EXERCISE DETAILS »
Pull every line containing "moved" from the listing below.

DATA FOR THE TASK »
········

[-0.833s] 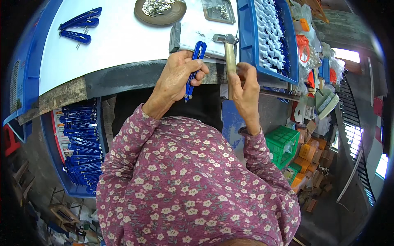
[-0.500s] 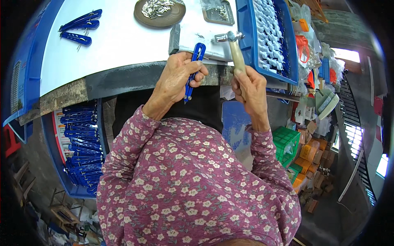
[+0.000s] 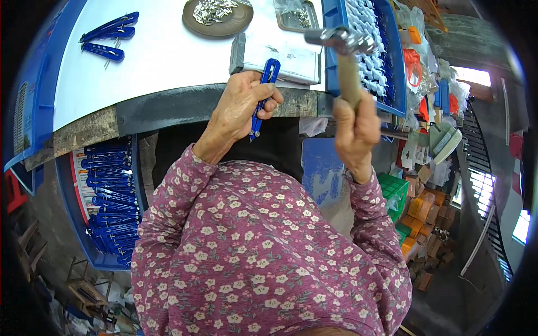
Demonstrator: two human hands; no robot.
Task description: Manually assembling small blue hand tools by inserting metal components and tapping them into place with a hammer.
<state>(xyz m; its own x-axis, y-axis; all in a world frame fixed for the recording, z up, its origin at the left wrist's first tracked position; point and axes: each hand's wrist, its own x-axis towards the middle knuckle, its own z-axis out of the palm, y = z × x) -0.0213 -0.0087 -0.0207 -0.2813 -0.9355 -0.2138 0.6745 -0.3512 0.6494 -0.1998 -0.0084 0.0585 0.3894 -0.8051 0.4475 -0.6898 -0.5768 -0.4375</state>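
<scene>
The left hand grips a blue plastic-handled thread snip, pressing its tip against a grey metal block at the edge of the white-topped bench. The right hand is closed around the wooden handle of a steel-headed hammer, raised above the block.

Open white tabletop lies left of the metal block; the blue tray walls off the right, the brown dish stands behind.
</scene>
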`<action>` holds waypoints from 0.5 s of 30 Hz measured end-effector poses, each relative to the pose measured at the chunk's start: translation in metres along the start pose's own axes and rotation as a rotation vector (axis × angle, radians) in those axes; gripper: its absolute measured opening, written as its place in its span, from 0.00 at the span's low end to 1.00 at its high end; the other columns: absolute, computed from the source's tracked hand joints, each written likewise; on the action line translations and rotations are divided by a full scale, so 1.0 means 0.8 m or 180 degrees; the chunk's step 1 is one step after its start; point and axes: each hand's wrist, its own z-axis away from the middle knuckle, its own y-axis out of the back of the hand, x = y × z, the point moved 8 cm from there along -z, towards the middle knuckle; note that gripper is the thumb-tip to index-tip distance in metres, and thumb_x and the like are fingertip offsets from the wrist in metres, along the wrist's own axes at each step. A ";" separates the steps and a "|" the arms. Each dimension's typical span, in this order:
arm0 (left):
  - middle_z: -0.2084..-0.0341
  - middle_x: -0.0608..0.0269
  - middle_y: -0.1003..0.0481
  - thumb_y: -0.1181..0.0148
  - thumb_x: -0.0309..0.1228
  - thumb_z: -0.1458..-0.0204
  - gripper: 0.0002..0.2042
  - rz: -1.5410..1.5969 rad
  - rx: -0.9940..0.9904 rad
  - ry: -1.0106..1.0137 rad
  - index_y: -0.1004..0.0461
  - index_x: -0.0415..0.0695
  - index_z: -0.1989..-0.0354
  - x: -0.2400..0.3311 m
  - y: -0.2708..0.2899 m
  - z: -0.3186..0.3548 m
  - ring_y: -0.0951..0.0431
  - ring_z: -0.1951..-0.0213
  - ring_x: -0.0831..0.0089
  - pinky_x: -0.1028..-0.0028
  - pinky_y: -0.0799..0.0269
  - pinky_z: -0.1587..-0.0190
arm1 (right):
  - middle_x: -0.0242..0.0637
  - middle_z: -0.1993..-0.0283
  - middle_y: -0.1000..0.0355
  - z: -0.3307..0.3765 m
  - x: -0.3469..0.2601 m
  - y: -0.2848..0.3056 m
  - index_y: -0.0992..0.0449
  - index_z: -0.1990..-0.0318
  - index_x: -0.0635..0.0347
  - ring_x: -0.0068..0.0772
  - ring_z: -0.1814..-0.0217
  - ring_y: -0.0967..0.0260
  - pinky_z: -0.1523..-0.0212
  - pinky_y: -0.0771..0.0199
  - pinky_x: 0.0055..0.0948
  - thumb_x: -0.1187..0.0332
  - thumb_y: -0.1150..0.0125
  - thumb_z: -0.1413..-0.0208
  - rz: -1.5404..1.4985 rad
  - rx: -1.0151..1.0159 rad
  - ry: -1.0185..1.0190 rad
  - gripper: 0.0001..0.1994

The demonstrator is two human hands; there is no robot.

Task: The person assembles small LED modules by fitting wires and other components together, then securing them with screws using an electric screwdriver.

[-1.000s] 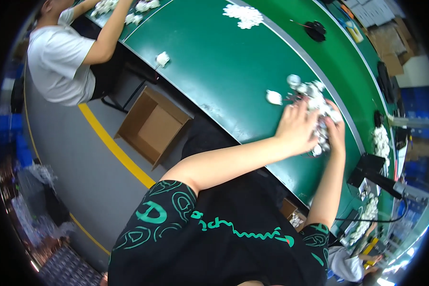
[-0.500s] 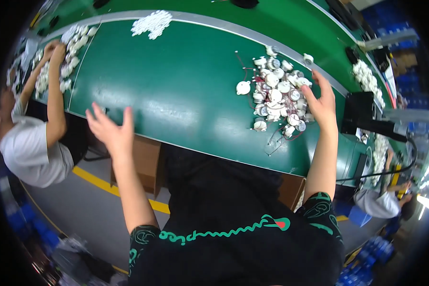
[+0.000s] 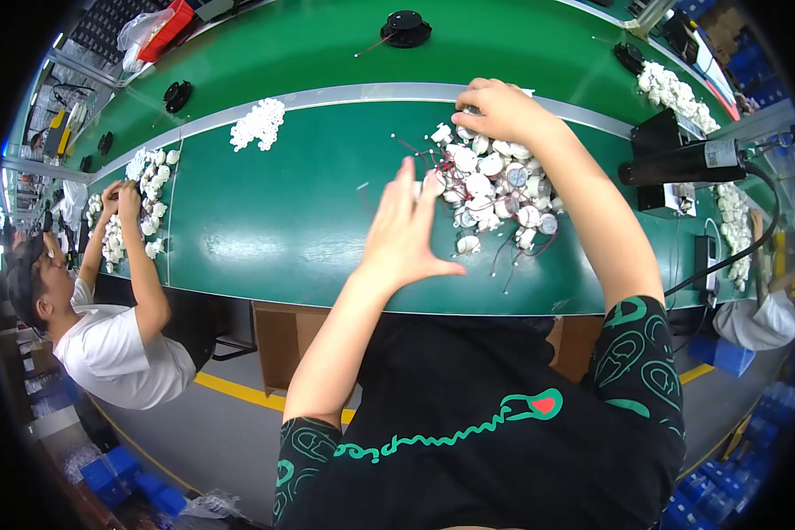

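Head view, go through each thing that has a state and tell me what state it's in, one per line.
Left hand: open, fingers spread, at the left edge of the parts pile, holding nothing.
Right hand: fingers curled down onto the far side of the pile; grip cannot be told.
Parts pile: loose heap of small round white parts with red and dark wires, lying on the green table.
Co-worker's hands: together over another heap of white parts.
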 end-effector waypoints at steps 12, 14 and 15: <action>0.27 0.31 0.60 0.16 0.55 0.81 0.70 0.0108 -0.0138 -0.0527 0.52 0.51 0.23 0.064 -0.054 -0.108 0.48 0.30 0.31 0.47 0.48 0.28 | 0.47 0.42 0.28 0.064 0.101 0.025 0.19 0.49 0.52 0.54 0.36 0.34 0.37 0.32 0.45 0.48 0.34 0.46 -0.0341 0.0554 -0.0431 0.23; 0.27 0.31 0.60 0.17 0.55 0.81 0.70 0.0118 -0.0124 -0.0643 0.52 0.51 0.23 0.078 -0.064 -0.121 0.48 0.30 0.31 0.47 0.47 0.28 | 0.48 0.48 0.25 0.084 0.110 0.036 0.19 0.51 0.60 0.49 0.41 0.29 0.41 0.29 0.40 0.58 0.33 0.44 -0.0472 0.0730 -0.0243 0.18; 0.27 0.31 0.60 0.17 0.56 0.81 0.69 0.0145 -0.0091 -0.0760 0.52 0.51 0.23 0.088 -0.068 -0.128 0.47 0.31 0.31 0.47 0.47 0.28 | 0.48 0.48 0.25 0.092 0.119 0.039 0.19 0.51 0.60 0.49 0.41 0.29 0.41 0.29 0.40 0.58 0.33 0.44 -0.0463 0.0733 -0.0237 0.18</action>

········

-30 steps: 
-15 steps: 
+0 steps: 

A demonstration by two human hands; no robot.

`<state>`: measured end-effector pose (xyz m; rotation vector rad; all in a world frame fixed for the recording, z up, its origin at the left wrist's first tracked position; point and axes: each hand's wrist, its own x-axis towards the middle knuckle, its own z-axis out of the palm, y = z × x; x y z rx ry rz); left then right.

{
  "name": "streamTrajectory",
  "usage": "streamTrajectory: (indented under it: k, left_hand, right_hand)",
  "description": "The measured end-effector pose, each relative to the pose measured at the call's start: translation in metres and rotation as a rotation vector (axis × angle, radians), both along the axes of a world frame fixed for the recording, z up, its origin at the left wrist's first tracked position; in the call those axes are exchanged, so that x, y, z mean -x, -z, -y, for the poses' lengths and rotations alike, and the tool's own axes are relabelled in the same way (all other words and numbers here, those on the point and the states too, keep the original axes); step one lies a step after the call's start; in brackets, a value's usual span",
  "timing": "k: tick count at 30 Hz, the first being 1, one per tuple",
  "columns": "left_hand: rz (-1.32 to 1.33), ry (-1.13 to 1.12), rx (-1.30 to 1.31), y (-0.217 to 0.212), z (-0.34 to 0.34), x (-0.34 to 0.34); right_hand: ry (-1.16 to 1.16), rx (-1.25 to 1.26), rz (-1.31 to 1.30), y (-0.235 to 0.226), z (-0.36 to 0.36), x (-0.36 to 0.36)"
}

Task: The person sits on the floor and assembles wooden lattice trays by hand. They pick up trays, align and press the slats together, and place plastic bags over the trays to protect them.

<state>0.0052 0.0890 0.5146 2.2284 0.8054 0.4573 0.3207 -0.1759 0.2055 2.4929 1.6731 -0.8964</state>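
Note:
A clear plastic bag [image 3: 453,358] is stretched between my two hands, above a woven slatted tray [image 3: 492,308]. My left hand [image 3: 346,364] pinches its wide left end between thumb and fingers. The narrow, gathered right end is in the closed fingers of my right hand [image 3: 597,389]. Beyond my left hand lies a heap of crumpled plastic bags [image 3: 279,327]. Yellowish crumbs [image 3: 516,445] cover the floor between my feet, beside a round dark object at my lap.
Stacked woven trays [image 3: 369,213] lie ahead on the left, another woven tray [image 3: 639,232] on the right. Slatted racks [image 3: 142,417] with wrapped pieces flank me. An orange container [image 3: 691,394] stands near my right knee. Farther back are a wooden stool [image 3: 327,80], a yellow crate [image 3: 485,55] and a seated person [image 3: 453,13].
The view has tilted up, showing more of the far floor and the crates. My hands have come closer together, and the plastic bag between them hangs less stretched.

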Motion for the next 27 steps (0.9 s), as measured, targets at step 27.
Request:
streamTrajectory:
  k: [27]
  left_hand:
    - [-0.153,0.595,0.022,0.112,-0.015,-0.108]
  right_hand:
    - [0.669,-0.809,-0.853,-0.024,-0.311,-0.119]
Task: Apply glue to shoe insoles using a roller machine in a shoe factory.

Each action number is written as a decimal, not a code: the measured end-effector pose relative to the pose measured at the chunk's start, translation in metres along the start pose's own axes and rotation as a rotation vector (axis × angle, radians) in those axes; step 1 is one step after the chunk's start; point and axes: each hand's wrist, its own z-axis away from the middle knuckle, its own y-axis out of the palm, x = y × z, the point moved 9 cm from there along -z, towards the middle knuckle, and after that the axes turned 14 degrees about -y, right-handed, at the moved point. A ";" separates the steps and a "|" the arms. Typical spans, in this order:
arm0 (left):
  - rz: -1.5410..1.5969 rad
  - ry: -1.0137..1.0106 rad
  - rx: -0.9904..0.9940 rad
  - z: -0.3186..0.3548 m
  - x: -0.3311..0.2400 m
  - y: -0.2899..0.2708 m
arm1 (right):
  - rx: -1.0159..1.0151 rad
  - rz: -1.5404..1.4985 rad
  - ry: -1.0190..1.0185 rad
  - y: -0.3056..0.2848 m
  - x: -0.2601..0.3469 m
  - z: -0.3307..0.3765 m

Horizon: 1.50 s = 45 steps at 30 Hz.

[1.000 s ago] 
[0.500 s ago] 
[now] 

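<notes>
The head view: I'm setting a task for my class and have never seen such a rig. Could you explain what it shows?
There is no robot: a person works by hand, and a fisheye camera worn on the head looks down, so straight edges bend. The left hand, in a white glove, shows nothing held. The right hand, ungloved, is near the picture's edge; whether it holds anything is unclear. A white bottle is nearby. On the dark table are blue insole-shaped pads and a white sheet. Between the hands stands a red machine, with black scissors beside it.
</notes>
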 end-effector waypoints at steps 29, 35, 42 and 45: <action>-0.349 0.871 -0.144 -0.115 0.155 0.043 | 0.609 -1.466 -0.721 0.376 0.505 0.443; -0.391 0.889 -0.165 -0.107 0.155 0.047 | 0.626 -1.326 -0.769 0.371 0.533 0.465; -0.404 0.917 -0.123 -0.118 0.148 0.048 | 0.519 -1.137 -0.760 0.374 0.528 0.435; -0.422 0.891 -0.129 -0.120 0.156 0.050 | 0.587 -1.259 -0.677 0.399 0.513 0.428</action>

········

EXPECTED OUTPUT »
`<action>` holds waypoints from 0.5 s of 30 Hz measured end-effector poses, each relative to the pose measured at the chunk's start: translation in metres along the start pose's own axes and rotation as a rotation vector (axis × angle, radians) in those axes; gripper: its absolute measured opening, written as its place in its span, from 0.00 at the span's low end to 1.00 at its high end; the other columns: absolute, computed from the source's tracked hand joints, each written likewise; on the action line translations and rotations are divided by a full scale, so 1.0 means 0.8 m or 180 degrees; the chunk's step 1 is one step after its start; point and axes: each hand's wrist, its own z-axis away from the middle knuckle, its own y-axis out of the back of the hand, x = y × z, the point moved 8 cm from there along -z, towards the middle knuckle; note that gripper is the thumb-tip to index-tip distance in metres, and thumb_x and the like are fingertip offsets from the wrist in metres, along the wrist's own axes at each step. A ";" separates the steps and a "|" the arms. Each dimension's typical span, in this order:
Each action number is written as a decimal, not a code: the measured end-effector pose relative to the pose measured at the chunk's start, translation in metres along the start pose's own axes and rotation as a rotation vector (axis × angle, radians) in those axes; step 1 is one step after the chunk's start; point and axes: each hand's wrist, its own z-axis away from the middle knuckle, its own y-axis out of the palm, x = y × z, the point moved 9 cm from there along -z, towards the middle knuckle, and after that the axes turned 14 degrees about -y, right-handed, at the moved point. A ";" separates the steps and a "|" the arms. Typical spans, in this order:

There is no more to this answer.